In case it wasn't clear, the whole message below was in reference to
some proposed new CLIP-like standard for programs to follow. I have
little objection with a case-by-case addition of parsed output (such as
here), although I'd encourage project teams to consider whether a full
state dump is truly the best way to provide data to script authors. (It
may or may not be.)
-- Garrett
Garrett D'Amore wrote:
> I still have a philosophical objection to the idea that we are going
> to standardize some kind of tabular format for utilities to "dump"

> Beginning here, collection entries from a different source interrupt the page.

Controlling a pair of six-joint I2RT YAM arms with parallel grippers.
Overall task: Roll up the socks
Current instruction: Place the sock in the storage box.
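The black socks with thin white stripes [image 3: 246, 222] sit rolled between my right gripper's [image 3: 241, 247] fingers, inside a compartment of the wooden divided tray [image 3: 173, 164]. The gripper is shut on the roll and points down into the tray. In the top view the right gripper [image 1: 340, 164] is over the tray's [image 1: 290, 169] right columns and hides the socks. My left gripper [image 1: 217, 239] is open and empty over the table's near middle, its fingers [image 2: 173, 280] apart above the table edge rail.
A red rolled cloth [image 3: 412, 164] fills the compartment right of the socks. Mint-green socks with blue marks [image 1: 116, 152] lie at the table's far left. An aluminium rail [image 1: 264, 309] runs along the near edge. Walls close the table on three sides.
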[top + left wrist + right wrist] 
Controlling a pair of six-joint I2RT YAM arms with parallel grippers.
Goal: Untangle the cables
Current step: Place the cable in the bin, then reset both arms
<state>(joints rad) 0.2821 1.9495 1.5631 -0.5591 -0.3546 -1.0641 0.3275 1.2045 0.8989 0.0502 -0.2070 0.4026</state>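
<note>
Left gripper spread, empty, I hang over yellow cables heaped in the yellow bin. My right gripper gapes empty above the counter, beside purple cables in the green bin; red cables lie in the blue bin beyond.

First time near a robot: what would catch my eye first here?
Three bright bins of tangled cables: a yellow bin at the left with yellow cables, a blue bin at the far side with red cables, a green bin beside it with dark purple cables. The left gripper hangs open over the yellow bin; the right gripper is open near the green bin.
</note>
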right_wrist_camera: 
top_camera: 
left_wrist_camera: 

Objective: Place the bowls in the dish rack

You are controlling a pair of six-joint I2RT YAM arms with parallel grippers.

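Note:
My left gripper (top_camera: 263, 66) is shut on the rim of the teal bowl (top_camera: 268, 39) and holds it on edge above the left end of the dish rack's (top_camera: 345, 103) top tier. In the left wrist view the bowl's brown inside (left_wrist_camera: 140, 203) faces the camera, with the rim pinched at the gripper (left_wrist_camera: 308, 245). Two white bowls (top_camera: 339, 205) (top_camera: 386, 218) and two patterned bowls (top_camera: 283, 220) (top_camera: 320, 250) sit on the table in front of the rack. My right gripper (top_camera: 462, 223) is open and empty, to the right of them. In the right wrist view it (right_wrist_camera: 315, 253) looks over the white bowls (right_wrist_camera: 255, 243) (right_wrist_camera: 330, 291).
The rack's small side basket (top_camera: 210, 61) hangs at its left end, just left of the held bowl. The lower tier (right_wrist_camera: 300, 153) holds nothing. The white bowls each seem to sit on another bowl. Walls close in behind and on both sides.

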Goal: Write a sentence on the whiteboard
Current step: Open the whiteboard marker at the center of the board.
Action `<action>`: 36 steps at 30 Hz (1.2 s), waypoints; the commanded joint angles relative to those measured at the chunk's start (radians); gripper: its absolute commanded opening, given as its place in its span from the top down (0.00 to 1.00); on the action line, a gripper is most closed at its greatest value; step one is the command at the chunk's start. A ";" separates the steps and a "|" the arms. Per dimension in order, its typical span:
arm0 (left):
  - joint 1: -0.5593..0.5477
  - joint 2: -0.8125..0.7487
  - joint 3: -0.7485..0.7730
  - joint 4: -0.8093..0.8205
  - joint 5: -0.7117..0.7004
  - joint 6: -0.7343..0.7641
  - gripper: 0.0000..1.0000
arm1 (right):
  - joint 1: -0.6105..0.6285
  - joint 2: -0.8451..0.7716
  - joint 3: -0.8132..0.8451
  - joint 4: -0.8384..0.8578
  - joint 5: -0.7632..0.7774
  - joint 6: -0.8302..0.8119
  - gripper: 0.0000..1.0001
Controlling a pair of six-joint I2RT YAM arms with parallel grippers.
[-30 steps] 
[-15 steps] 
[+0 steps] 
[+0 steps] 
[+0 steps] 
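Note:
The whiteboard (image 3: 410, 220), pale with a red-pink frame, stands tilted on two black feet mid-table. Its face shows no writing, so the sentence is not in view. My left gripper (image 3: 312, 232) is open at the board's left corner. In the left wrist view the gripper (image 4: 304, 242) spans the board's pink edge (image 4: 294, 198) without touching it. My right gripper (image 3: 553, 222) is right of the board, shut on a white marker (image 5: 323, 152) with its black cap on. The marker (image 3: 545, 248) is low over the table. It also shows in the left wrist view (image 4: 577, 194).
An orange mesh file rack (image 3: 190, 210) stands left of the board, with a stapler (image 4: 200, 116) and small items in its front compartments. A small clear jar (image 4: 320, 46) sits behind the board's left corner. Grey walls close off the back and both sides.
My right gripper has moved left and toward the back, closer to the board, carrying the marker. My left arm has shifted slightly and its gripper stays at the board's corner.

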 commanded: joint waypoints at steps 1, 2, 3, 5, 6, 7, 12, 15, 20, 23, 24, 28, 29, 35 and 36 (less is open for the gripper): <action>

> their data for further massaging ("parsing") by shell scripts.
>
> I'm not opposed to the idea that shell scripts need to access the data
> that is in these "databases", I just don't think that a general
> opinion providing a way to dump the "whole" database for subsystem X
> (whatever the subsystem is) is really the best approach, and I'm
> fairly confident that whatever we settle upon, native parsing will
> become difficult for at least some dialect. (E.g. dealing with
> escaped characters may be easy for a particular version of sh, but
> what about for awk or perl or for that matter Java? There already
> seems to be anecdotal evidence that even sh versus ksh93 have some
> annoying differences in their handling of read.)
>
> If we need programmatic access to this data from shell scripts and
> such, then lets quit trying to solve the problem by dumping the entire
> state at once to the shell, and offer utilities to extract the state
> and present it in a format so that shell scripts *don't* have to
> "parse" it.
>
> My favored option is still the -o type of solution, with some other
> option indicating a look up key (assuming that is pertinent.) I don't
> think the ability to choose different delimiters is really that
> important here, nor, IMO, is the ability to dump more than a single
> field in an invocation. Both of those wind up raising the whole
> "parsing" question because you have to find a neutral delimiter, and
> thus require token parsing of some sort. (Hmm... that does still
> leave the issue of listing all the records ala zfs list, open, but
> *probably* its safe to assume that we can separate records by newlines.)
>
> That said, if, as a one-off solution, there is a desire to dump more
> information at once, I don't see a problem with inventing a special
> format for it. I just don't think we're likely to standardize on one
> that works everywhere. Instead, we should, IMO, discourage the
> creation of solutions which require token separation to be performed
> by shell scripts.
>
> Alternatively, we can provide tools which perform general format
> parsing on behalf of the shells and have the parseable format come in
> such a format. (The tools I'm talking about would perform lookup and
> field extraction on behalf of the calling script.) I'd advise in such
> a case against inventing yet another new file format though. (I
> think I already mentioned XML. Likely something simpler, such as CSV
> or tab-delimited fields, would be more palatable. It would certainly
> make processing easier for languages that don't already have XML
> support.)
>
> -- Garrett
>
> John Plocher wrote:
>> Darren Reed wrote:
>>> To bring this back to where it started, the issues are (for PSARC):
>>> - given that there will be future work that wants to generate
>>> parsable output, do we need an opinion written up (for this case)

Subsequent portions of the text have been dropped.